Nous avions le ticket N°239
 Affiché 236
 Ah ! Cela allait être bientôt notre tour., alors que nous venions tout juste d‘arriver. Une des secrétaire revenant de sa pause café jeta un oeil au tableau d’affichage.
 - 236 ?
 Point de réponse.
 - 237 ?
 Point de réponse
 - 238 ?
 Point de réponse. Les autres personnes présentes attendaient qu’on vienne les chercher pour partir, non pour rentrer. Nous étions donc les seuls. Surprise de savoir que nous avions le 239, elle nous demanda de patienter, le temps de voir avec ses collègues où elles en étaient.
 Peu après, l’un après l’autre, deux couples arrivèrent, et, horrifiés, constatèrent que le N° affiché était à présent le 239 !
 Ils avaient pourtant trouvé le moyen de ne pas rester dans la salle d’attente et de rouspéter en voyant leur tour passé !
 Enfin, ils purent quand même passer avant nous.
 On vous répète sans arrêt de vous moucher dans un mouchoir en papier, puis de le jeter dans une corbeille. Je veux bien, mais lorsqu’il n’y en a pas ? Point dans la salle d’attente, point dans les couloirs... Fallait-il le jeter sur le sol ? Dans une clinique, cela fait plutôt désordre ! Surtout à P’tit Chicago, lorsqu’on sait que les habitants se veulent les plus propres d’Europe, du Monde (entre nous, ils repasseront !)

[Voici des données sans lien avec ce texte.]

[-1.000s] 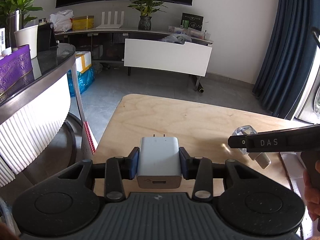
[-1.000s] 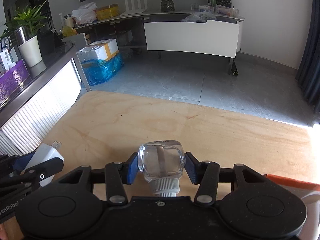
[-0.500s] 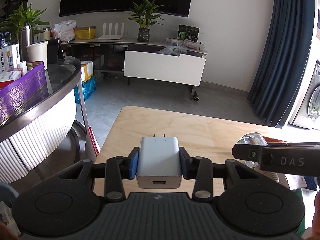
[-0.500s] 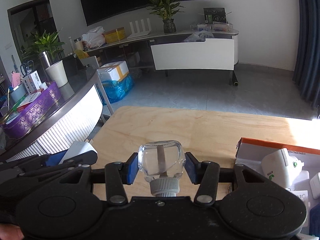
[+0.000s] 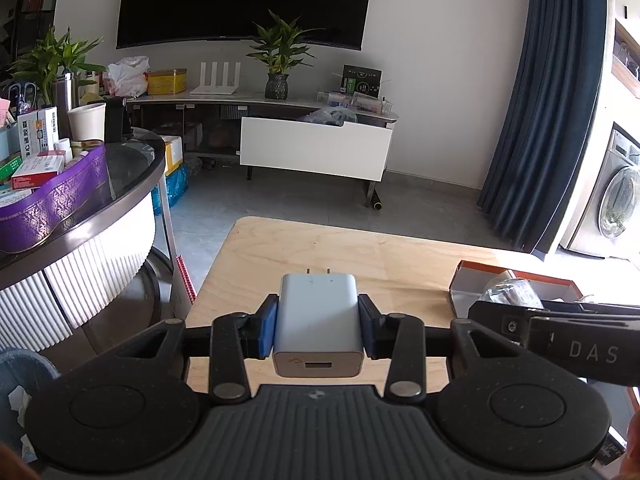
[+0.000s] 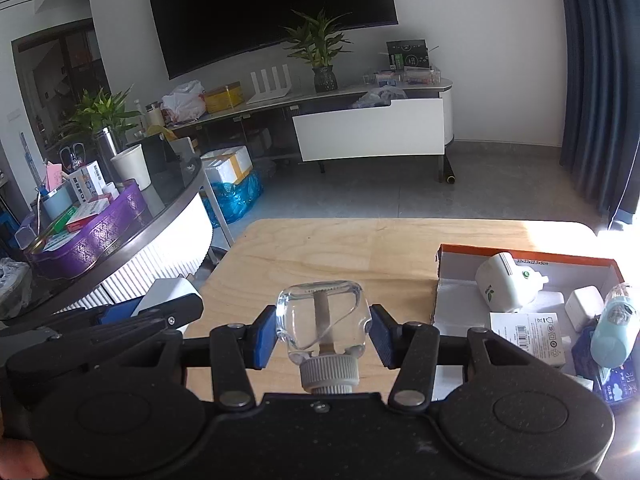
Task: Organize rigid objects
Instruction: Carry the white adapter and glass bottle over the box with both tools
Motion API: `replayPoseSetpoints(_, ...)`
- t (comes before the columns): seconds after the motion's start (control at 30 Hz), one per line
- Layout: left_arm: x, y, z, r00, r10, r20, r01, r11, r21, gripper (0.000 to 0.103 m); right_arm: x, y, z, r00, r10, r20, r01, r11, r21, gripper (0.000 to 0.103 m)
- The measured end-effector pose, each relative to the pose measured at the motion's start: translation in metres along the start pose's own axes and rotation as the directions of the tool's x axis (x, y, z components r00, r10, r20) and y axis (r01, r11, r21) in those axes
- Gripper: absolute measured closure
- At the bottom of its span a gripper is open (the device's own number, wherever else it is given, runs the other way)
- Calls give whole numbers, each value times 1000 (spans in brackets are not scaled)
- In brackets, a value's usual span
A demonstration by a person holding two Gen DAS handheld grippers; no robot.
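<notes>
My left gripper point(image 5: 318, 330) is shut on a white USB charger point(image 5: 318, 320), prongs pointing away, held above the wooden table point(image 5: 328, 256). My right gripper point(image 6: 322, 334) is shut on a small clear bottle point(image 6: 322, 326) with a grey screw cap toward me. An orange-rimmed cardboard box point(image 6: 520, 260) sits at the table's right side; it holds a white plug-in device point(image 6: 506, 286), a small white cube point(image 6: 584, 306), a pale blue bottle point(image 6: 612, 332) and flat packets. In the left wrist view the right gripper point(image 5: 560, 332) crosses in front of the box point(image 5: 472, 280).
A round glass-topped counter point(image 6: 132, 232) with a purple tin point(image 6: 92, 240), boxes and a paper cup stands to the left of the table. Grey floor, a TV stand point(image 5: 316, 152) and a dark curtain point(image 5: 552, 120) lie beyond. A washing machine point(image 5: 616, 200) is at the right.
Both grippers have risen and pulled back with their objects still held. The view has widened, and the orange box with its contents has come into sight at the right.
</notes>
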State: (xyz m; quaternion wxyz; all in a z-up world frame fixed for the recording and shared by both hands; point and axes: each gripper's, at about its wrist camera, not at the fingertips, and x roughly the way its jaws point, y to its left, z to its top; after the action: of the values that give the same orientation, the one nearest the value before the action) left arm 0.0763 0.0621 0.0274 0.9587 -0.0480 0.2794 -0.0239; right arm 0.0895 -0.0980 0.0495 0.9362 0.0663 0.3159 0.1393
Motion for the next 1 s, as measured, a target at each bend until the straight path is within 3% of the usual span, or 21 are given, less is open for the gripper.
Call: replayPoseSetpoints(1.0,-57,-48,-31,994,-104,19,103,992,67,62,-104,-37,-51,993,-73,92,66,995,80,43)
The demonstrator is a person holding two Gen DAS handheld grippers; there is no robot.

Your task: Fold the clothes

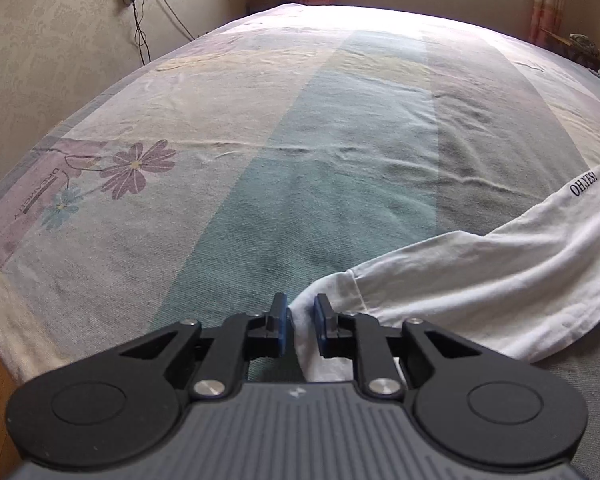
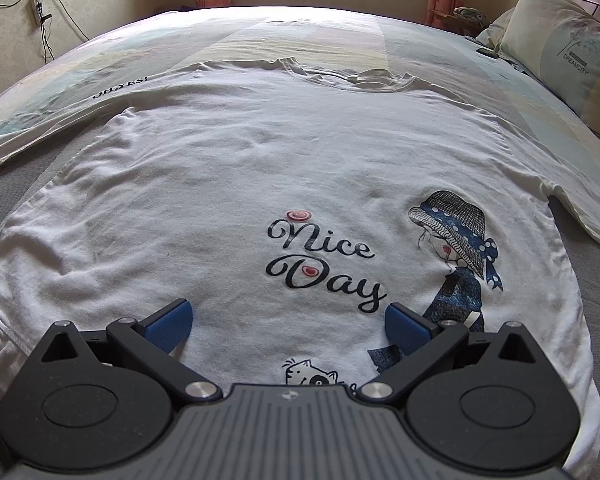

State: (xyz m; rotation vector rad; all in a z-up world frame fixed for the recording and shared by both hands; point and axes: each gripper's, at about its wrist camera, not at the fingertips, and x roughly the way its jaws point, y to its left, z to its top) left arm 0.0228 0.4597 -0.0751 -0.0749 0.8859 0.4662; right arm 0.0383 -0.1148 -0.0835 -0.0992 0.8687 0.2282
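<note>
Room: left of the sleeve, the bed runs bare to its far edge by the wall
Shirt: white long-sleeved shirt, soft wrinkled knit, flat on the bed, collar away from the camera, hem nearest
Sleeve: left sleeve stretches right, cuff at the pads
Left gripper: left gripper narrow, blue pads pinching the cuff
Right gripper: right gripper spread wide above the hem, holding nothing

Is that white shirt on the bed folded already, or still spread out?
Spread out. The white shirt lies flat, print up, both sleeves stretched sideways; the left gripper pinches one sleeve's cuff.
</note>
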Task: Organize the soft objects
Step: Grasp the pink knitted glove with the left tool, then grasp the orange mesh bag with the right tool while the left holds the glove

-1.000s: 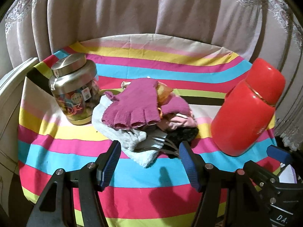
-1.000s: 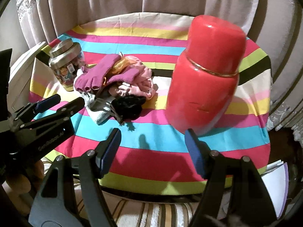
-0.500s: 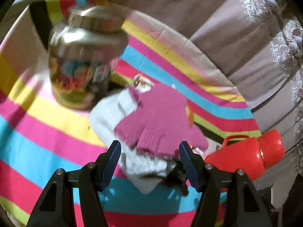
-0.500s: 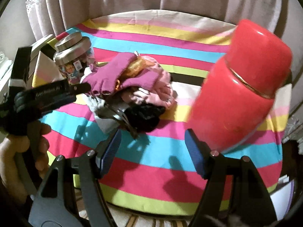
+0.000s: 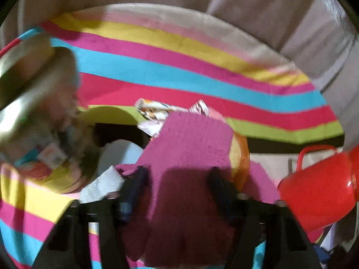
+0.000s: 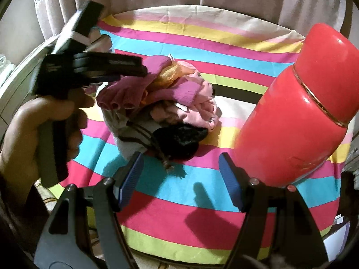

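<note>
Jaws of left gripper (image 5: 177, 179) closing around magenta glove (image 5: 190, 157), pads not clearly pressing; jaws of right gripper (image 6: 181, 177) wide, empty. Striped counter (image 6: 190, 213) carrying red flask (image 6: 298, 109), then heap of soft things (image 6: 166, 103), glove on top.

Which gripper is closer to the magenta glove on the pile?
Left. The left gripper straddles the magenta glove, jaws closing around it; the right gripper hangs open before the pile, short of it.

left tool (image 5: 177, 179): jaws closing, angled down | right tool (image 6: 181, 174): jaws apart, angled down
</note>
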`<state>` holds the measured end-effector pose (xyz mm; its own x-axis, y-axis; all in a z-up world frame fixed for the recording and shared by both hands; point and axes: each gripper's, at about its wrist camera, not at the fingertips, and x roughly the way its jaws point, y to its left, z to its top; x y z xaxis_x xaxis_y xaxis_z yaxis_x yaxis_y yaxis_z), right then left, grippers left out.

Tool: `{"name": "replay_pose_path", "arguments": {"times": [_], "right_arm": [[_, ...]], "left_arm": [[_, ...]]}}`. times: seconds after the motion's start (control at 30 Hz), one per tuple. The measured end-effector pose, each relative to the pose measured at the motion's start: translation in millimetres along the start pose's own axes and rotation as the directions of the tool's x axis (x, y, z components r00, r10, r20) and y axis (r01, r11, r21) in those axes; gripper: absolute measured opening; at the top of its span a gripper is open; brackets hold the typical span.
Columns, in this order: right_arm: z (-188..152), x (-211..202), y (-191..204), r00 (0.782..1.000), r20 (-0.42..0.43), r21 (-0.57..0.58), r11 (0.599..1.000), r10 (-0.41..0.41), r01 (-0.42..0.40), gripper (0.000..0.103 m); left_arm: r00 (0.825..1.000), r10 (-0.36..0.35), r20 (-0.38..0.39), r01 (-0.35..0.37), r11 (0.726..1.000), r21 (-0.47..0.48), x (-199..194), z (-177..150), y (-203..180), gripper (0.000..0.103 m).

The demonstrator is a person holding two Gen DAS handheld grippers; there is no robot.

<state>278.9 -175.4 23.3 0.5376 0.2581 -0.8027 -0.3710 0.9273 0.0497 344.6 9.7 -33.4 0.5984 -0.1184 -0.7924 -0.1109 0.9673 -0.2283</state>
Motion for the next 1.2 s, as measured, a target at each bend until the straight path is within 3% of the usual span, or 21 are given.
{"name": "replay_pose_path", "arguments": {"times": [0.07,0.1,0.27,0.63,0.8,0.97,1.13,1.17,1.2], "right_arm": [[2,1,-2,1.000,-0.004,0.011,1.000,0.003,-0.003,0.073],[2,1,-3,1.000,-0.003,0.016,1.000,0.003,-0.003,0.073],[9,3,-6,1.000,-0.001,0.045,0.999,0.018,-0.018,0.073],[12,10,-4,0.999,-0.012,0.061,0.997,0.047,-0.046,0.074],[7,16,-1,0.998,-0.027,0.061,0.996,0.064,-0.063,0.074],[-3,29,2,0.989,-0.079,0.093,0.989,0.124,-0.116,0.075],[-9,42,11,0.973,-0.125,0.116,0.977,0.192,-0.178,0.075],[-10,44,14,0.971,-0.131,0.114,0.976,0.199,-0.185,0.075],[-11,45,18,0.969,-0.138,0.110,0.975,0.207,-0.192,0.075]], "left_arm": [[1.000,-0.019,0.009,0.019,1.000,0.022,-4,-4,-4,0.014],[1.000,-0.015,0.018,0.014,0.999,0.031,-8,-6,-6,0.012],[0.998,-0.031,0.052,0.029,0.998,0.049,-33,-18,-6,0.010],[0.986,-0.156,0.063,0.160,0.985,-0.071,-97,-59,25,0.010],[0.972,-0.234,-0.022,0.226,0.955,-0.194,-90,-98,51,0.010],[0.974,-0.204,-0.097,0.173,0.949,-0.262,-82,-138,69,0.010],[0.982,-0.150,-0.118,0.111,0.952,-0.284,-80,-146,76,0.015],[0.983,-0.142,-0.114,0.106,0.955,-0.277,-83,-147,75,0.021],[0.984,-0.139,-0.111,0.104,0.957,-0.270,-85,-148,76,0.035]]}}
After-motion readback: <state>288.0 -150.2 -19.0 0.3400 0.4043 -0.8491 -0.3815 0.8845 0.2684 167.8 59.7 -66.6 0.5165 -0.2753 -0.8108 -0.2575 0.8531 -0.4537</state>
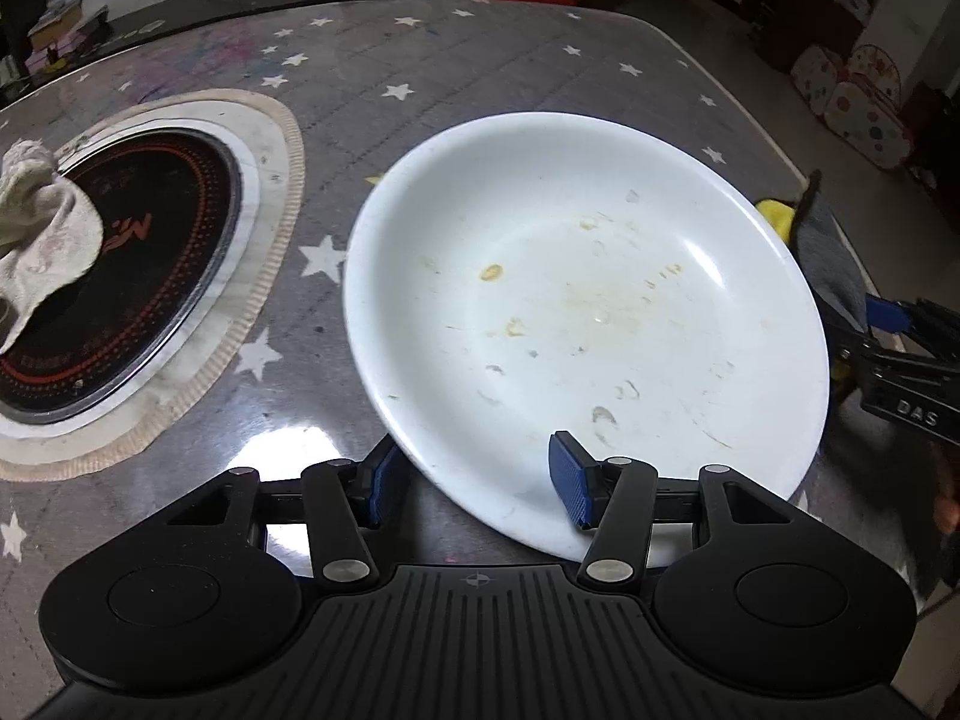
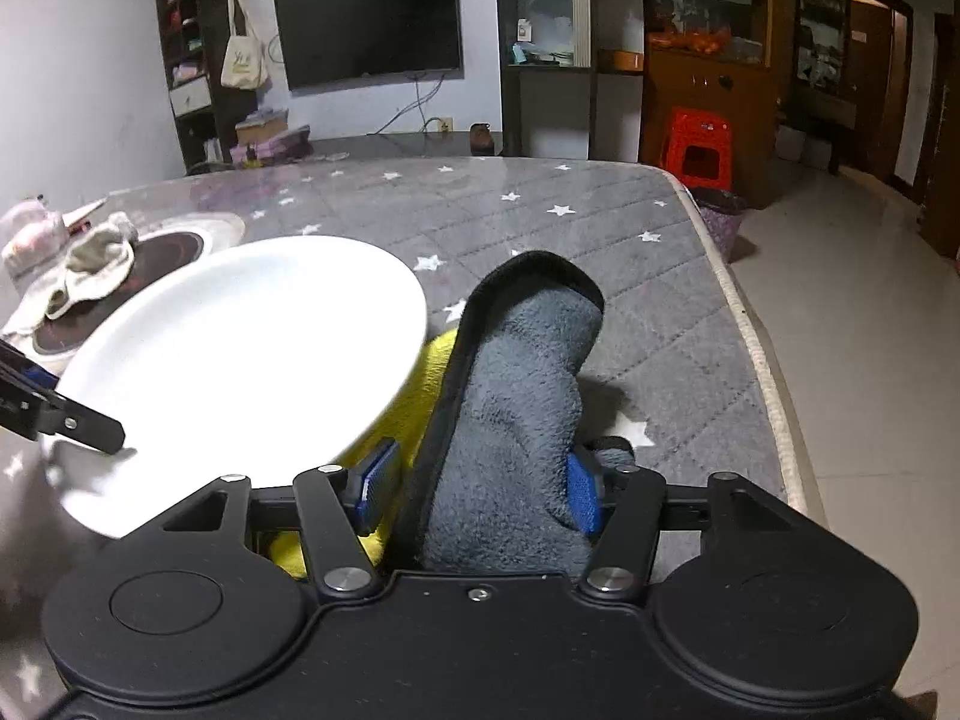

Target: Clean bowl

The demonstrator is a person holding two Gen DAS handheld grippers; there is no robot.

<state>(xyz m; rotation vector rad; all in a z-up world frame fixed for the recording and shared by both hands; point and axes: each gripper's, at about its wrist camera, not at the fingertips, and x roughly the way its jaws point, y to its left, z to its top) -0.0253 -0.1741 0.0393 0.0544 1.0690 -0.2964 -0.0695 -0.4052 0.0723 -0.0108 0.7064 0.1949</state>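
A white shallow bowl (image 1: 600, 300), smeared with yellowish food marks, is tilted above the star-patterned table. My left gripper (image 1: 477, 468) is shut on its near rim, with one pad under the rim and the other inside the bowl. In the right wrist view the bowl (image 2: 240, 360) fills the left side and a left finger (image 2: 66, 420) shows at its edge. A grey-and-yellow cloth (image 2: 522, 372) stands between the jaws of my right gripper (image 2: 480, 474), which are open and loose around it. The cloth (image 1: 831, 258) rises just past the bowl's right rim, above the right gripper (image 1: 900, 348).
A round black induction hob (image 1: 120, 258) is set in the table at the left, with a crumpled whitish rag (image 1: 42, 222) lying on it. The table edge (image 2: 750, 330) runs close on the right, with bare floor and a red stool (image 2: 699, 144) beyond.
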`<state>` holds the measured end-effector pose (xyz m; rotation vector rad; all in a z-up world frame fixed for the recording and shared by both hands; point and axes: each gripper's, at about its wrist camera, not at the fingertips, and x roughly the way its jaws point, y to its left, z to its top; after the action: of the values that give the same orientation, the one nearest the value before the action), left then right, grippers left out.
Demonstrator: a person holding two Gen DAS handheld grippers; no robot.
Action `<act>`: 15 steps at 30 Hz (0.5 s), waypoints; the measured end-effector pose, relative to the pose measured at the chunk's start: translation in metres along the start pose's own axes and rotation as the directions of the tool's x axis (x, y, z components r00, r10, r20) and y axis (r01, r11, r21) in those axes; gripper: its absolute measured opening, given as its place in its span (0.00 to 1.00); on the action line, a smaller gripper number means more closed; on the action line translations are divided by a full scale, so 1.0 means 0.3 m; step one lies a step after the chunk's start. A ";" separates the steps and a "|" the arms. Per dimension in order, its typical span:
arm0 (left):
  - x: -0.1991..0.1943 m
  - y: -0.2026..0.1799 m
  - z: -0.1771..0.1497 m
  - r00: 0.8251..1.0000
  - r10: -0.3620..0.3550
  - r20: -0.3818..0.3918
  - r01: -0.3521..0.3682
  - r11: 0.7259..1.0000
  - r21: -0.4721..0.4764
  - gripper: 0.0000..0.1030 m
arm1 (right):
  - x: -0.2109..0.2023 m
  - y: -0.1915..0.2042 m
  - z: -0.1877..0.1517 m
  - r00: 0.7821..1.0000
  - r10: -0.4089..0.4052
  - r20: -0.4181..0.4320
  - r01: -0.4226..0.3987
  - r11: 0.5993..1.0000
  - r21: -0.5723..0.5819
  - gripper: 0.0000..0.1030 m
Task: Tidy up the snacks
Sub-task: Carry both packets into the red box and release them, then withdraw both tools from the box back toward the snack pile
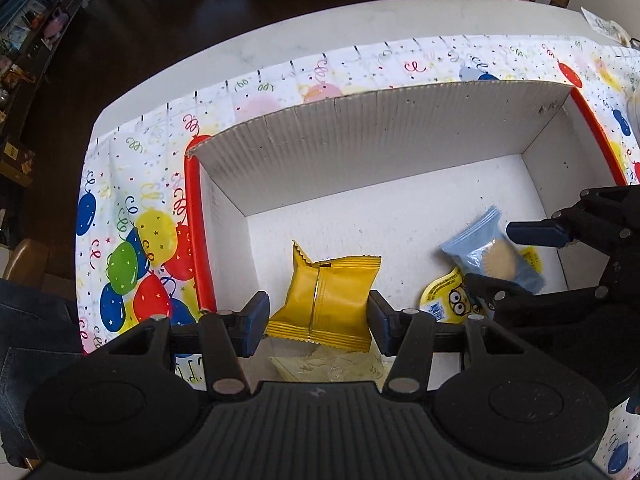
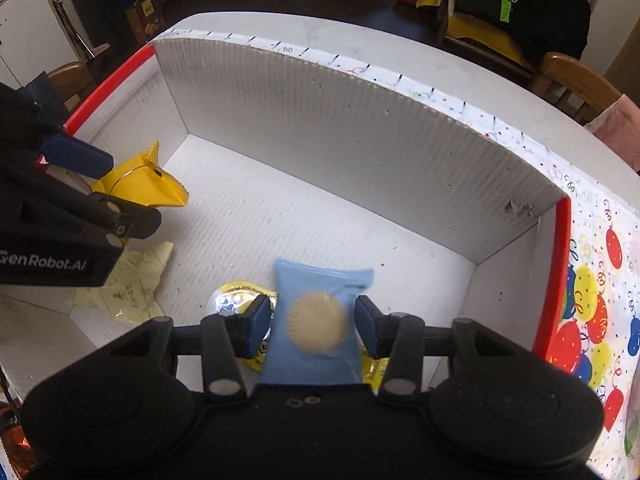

 C’était il y a une semaine. Mamina entrait en clinique pour une série d’examens, suite à son opération de 2007. Elle aurait pu le faire en ambulatoire, mais finalement, le gastéropode gastro-entérologue et moi-même l’avons persuadé de rester deux nuits, histoire de lui éviter trop de stress le jour même, et de ne pas être seule le soir même. Mamina est entrée, persuadée de ne pas ressortir sans être opérée. Toujours aussi pessimiste, Mamina !
Comment une Mamina autant pessimiste a-t-elle pu faire un Gatito autant optimiste ?
Le lendemain soir, en allant la voir, je la trouvais souriante, décontractée. Tout va bien !
Une bonne nouvelle, teintée de tristesse, puisque le même jour mon collègue et ami, l’Excité, perdait sa maman, victime de l’horrible petit crabe... (par la même occasion, j’apprenais que nous n’étions que deux, dans l’Hôtel de Fous, à être au courant de la maladie et hospitalisation de sa mère)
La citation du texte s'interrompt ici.